Cantwell didn't get much satisfaction from oil executives, either. When she told the executives that she wanted "just a yes-or-no answer" to whether their companies exported fuel before Hurricane Katrina, Raymond responded, "Well, senator, there are no easy yes-or-no answers in this business."

A number of Democrats have called for windfall profits taxes on the industry. Other senators, including Majority Leader Bill Frist, R-Tenn., have said it may be time to enact a federal law on price gouging.

Some Republican and Democratic legislators have suggested that the oil companies should funnel some of their earnings to supplement a federal program that helps low-income households pay heating bills. That got a cool reception from the executives.

"As an industry we feel it is not a good precedent to fund a government program," said James Mulva, chairman of ConocoPhillips.

The head of the Federal Trade Commission said a federal price-gouging law "likely will do more harm than good."

"While no consumers like price increases, in fact, price increases lower demand and help make the shortage shorter-lived than it otherwise would have been," FTC Chairman Deborah Platt Majoras told the hearing.

"That's an astounding theory of consumer protection," replied Sen.
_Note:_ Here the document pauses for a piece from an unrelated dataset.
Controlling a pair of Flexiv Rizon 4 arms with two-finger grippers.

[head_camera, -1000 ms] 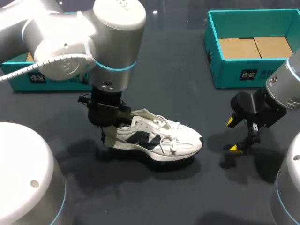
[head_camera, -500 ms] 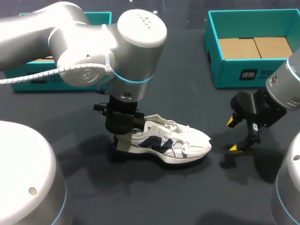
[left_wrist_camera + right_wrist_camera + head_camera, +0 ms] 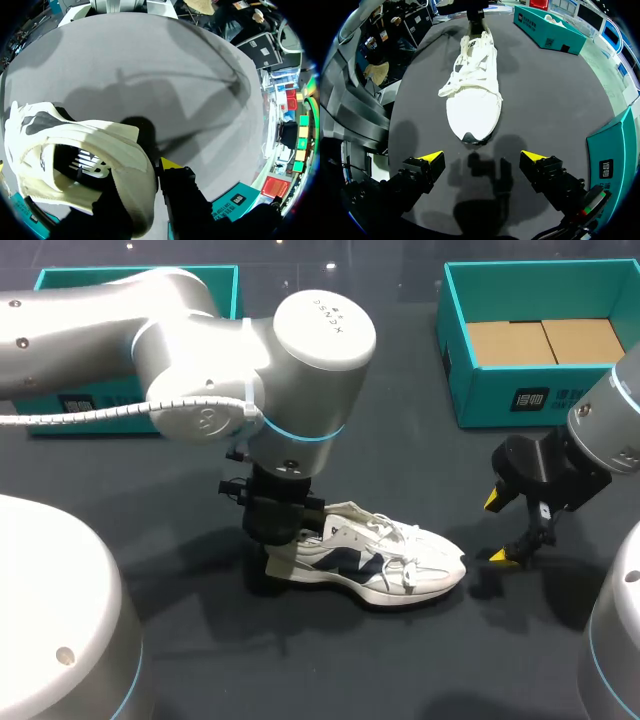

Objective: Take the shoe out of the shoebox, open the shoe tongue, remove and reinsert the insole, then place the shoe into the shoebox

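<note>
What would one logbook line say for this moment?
left gripper: shut on shoe heel | shoe: on table, outside shoebox | right gripper: open, beyond toe

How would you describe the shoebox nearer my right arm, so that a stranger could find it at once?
On the dark table, look to the far right corner, beyond the right gripper. An open teal shoebox stands there, its brown cardboard floor bare. The other teal box, at the far left, is largely hidden behind the left arm.
</note>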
Ron Wyden, D-Ore.

Mulva of ConocoPhillips said, "We are ready to open our records" to dispute allegations of price gouging. ConocoPhillips earned $3.8 billion in the third quarter, an 89 percent increase over a year earlier. But Mulva said that represents only a 7.7 percent profit margin.

"We do not consider that a windfall," he said.

Chevron's O'Reilly attributed the high energy prices to tight supplies even before the hurricanes struck. He said his company is "investing aggressively in the development of new energy supplies."

Shell earned $9 billion in the third quarter, said John Hofmeister, president of Shell Oil, but he said its investment in U.S. operations over the past five years was equal to its income from U.S. sales.

"We respectfully request that Congress do no harm by distorting markets or seeking punitive taxes on an industry working hard to respond to high prices and supply shortfalls," he said.

To the visible shock of some Republicans, all five executives said under questioning by Wyden that they don't need the $2.6 billion in tax credits contained in energy legislation that President Bush signed over the summer. Wyden plans to try to revoke those tax credits.

Material from the Los Angeles Times, Knight Ridder Newspapers and Seattle Times staff reporter Alicia Mundy is included in this report.